The issues before the deputy commissioner included: whether Plaintiff's hip and back injuries were causally related to his compensable groin injury; whether the medical treatment rendered to Plaintiff after 10 May 2011, including the hip replacement surgery, was "proximately caused by the injury he sustained" on 10 May; whether Plaintiff was entitled to temporary total disability payments from 13 May 2011 and ongoing until he returned to suitable employment; and whether Employer's acceptance of the claim via its filing of the Form 63 barred Employer from later denying compensability after ninety days, notwithstanding Employer's "attempt to classify [its] acceptance as 'medical only.' " The deputy commissioner's opinion and award determined that the medical treatment rendered to Plaintiff after 10 May 2011, including the hip replacement surgery, was proximately caused by Plaintiff's injury by accident, and concluded that Plaintiff was entitled to payment of all medical expenses incurred or to be incurred for as long as such treatments may be required. The deputy commissioner made no findings or conclusions regarding Plaintiff's contention that Employer's acceptance of the claim via Employer's filing of the Form 63 barred it from denying compensability. The deputy commissioner awarded Plaintiff temporary total disability compensation, continuing until Plaintiff returned to work or until further order by the Commission. Defendants appealed from the deputy commissioner's opinion and award, challenging the determination that Plaintiff sustained compensable injuries to his back and right hip, and that Plaintiff was entitled to temporary total benefits after 21 May 2012. Plaintiff did not appeal from the deputy commissioner's opinion and award.

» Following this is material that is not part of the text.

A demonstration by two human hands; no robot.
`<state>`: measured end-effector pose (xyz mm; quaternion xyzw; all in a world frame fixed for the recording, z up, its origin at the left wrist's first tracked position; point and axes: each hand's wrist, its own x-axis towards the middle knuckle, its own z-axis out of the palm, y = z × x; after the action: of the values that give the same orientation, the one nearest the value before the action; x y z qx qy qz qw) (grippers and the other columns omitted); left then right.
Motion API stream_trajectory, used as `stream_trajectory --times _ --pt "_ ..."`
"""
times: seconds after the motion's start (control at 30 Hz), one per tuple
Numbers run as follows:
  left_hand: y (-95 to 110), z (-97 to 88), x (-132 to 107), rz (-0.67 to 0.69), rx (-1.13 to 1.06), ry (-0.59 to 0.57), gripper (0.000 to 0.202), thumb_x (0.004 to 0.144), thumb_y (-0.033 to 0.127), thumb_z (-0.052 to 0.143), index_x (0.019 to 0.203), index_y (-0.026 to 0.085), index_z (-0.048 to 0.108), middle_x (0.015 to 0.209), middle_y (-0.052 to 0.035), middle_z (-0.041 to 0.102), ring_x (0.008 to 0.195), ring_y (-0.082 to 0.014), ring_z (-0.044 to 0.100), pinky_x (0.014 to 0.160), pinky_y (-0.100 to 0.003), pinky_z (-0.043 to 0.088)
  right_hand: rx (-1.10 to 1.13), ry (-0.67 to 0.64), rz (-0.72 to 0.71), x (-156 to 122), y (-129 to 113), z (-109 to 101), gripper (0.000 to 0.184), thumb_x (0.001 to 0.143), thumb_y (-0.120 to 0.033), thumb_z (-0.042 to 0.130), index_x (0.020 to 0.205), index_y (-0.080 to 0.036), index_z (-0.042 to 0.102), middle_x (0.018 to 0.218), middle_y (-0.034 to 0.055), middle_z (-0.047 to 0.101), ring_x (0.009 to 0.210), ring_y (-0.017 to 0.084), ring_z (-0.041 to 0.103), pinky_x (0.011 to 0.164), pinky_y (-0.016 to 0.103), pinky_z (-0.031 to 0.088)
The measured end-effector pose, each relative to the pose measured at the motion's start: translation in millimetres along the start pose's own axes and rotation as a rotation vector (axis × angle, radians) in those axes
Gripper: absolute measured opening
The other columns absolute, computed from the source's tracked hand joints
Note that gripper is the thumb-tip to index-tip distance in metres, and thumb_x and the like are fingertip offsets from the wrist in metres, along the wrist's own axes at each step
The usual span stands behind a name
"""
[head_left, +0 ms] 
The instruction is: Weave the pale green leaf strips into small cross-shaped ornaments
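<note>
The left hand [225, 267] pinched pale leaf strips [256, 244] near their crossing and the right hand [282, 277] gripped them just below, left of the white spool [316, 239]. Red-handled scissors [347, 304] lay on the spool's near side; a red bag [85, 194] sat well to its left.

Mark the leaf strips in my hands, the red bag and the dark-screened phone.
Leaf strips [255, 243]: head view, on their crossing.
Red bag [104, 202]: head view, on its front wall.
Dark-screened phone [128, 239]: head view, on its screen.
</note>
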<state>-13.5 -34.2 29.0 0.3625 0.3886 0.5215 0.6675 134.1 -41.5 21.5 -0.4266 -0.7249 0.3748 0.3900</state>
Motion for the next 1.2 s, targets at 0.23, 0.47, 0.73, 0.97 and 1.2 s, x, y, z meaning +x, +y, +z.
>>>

The matter was heard by the Commission on 30 July 2013. In its self-designated "Interlocutory Opinion and Award" entered 14 October 2013 ("the Interlocutory Opinion and Award"), the Commission found that Plaintiff's complaints of groin pain after his 10 May 2011 injury by accident "were consistent with a hip injury," and that such injury aggravated or accelerated his preexisting osteoarthritis and, thus, required that Plaintiff undergo the hip replacement surgery.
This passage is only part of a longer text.